It began at the dinner table.

"You're not telling me that our economy is going down the tubes because we no longer make shoes in New England?"

Some couples argue about the family budget. Others are set off by jealousy or disappointment. But the conversation last night was sharpened neither on the wheel of love nor the stone of money...but trade policy.

In the battle of wits at the dinner table last night, your editor was surprised to find a well-armed woman who sounded like a disciple of Alan Greenspan.

"Let China make all the shoes and radios and cell phones it wants. Who wants manufacturing, anyway? It's a low-wage, low margin business. We're much better off evolving to a service economy. What's wrong with that?"

"Is it important for an economy to have manufacturing?" the Fed chairman asked aloud, just last week. "There is a big dispute on this issue. What is important is that economies create value, and whether value is created by taking raw materials and fabricating them into something consumers want, or value is created by various different services which consumers want, it presumably should not make any significant difference, so far as standards of living are concerned, because the income, the capability to purchase goods is there. If there is no concern about access to foreign producers of manufactured goods, then I think you can argue it does not really matter whether or not you produce them or not."

Somehow, the dispute had entered our dining room like an addled chef with a blade in his hand.

Marriages have their ups and downs...their rough patches and smooth highways. When a man who must win every argument marries a woman who cannot bear to lose a single one, he is asking for trouble. He gets it, of course. And if he has God's light upon him, he enjoys every minute of it.

If you have been suffering through the Daily Reckoning for a while, you may have already guessed our hidden prejudice...our secret Major Premise...dear reader:

It is simple enough: we don't think people get what they want or intend...but what they deserve. Usually, they get it good and hard.

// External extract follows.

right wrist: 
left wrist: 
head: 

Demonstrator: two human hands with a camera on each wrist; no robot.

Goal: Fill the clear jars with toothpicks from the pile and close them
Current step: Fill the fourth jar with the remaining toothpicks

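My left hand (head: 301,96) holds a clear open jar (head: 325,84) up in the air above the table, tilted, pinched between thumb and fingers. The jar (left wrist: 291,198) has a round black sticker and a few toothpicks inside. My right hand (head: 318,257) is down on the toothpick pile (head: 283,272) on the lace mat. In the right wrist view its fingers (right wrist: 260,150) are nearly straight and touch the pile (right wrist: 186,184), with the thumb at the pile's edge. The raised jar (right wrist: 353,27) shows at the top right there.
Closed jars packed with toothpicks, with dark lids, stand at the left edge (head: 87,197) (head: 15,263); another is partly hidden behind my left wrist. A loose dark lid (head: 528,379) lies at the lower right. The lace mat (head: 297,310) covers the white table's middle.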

We do not pretend to know God's Own Plan for the world...but we think a smart man conducts himself as if He had one. Not for nothing does it say to 'love thy neighbour (or spouse) as thyself,' even if he or she is wrong on macro-economic issues. A man loves his wife whether she has read his Daily Reckonings or not. It is simply a part of the Way Things Ought To Be.

It would be more convenient for your editor to be married to a different woman - one with no macro-economic opinions; he could enjoy his evening meals in peace.

But convenient, calculated marriages have their drawbacks; when they become inconvenient, they fall apart.

These are the thoughts that lurked in your editor's head as he listened to his wife elaborate Alan Greenspan's case:

"Economies are always evolving...but not everyone has to make shoes. Look at the Swiss, they don't have to manufacture shoes either. But they are still very wealthy. They offer services, like banking, to the rest of the world."

Your editor had to win the argument. His children, his mother and his mother-in-law were looking on; if he could not put his wife in her place they would lose all respect for him. Still, even when he coated his words in olive oil, he could not seem to squeeze into the conversation.

"Trade anger grows," said a headline from Reuters earlier in the week. And there it was...growing in our own household:

"And you know something else," Elizabeth continued, "you are always saying that things are going to hell in a handcart, but they never do. America has a very dynamic, innovative economy. It will find a way to make money...

"Besides, you believe in the division of labor...not every country has to make shoes. Some can provide services. Americans can perfectly well specialize in high, value-added services...and movies...music...software..."

If America could produce enough hit songs or software programs to pay its way in the world, your editor countered, the nation wouldn't have a trade deficit. What's more, it's all very well for, say, Singapore or Zurich to specialize in financial services...but not for a nation of 280 million people.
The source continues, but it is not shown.